The results make biological sense. Dexamethasone is a glucocorticoid — its primary mechanism of action is anti-inflammatory. Seeing "response to hydrogen peroxide," "cellular response to interleukin-1," "cell chemotaxis," "cellular response to tumor necrosis factor," and "regulation of inflammatory response" as the top enriched terms tells us the analysis is capturing real biology. These are exactly the pathways that glucocorticoids modulate.

Visualizing ORA results

clusterProfiler (via enrichplot) provides several visualization options. Let's create a dot plot — the most common and informative one:

# Dot plot of top 20 enriched GO terms
p1 <- dotplot(go_ora, showCategory = 20) +
  ggtitle("GO Biological Process — Over-representation Analysis")

# Save the plot
ggsave("/static/images/pathway-enrichment-ora-dotplot.png", p1,
       width = 10, height = 8, dpi = 300, bg = "white")

The dot plot shows:

  • Y-axis: GO terms (ordered by significance, most significant at top)
  • X-axis: GeneRatio (higher = more of your genes in that term)
  • Dot color: Adjusted p-value (redder = more significant)
  • Dot size: Number of genes (Count) from your list in that term

Another useful visualization is the bar plot:

# Bar plot of top 15 enriched terms
p2 <- barplot(go_ora, showCategory = 15) +
  ggtitle("Top 15 Enriched GO Terms (BP)")

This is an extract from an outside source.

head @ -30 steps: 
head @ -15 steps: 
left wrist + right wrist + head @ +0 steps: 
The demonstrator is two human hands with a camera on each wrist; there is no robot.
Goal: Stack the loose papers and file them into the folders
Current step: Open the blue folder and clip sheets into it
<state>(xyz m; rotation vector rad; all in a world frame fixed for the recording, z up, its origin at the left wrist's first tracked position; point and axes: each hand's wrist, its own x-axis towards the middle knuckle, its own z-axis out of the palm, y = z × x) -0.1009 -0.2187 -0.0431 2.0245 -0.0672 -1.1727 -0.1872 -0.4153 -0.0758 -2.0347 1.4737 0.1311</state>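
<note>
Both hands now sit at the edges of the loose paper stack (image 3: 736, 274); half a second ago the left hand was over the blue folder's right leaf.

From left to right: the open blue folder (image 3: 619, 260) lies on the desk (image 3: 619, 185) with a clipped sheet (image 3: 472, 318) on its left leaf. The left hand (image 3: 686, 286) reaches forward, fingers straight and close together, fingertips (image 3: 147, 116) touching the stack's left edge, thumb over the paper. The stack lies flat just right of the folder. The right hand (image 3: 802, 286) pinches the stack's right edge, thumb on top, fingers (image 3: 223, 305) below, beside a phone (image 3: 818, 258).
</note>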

ggsave("/static/images/pathway-enrichment-ora-barplot.png", p2,
       width = 10, height = 7, dpi = 300, bg = "white")

In a bar plot, the x-axis is the Count (number of genes), and bars are colored by adjusted p-value. It's simpler than the dot plot but communicates the same core message.

A more insightful plot: the cnet plot

If you want to see which genes are driving which pathways, the cnet (concept network) plot is excellent:

# Concept network plot — shows gene-pathway connections
p3 <- cnetplot(go_ora, showCategory = 5,
               color.params = list(foldChange = NULL),
               node_label = "gene")

ggsave("/static/images/pathway-enrichment-cnetplot.png", p3,
       width = 10, height = 10, dpi = 300, bg = "white")
GO ORA dot plot

In the cnet plot, each enriched GO term is a large node, and the genes that belong to each term are connected to it. If a gene appears in multiple terms (which is common), you can see it bridging several pathways — giving you an immediate visual sense of which genes are the "hubs" of your biological story.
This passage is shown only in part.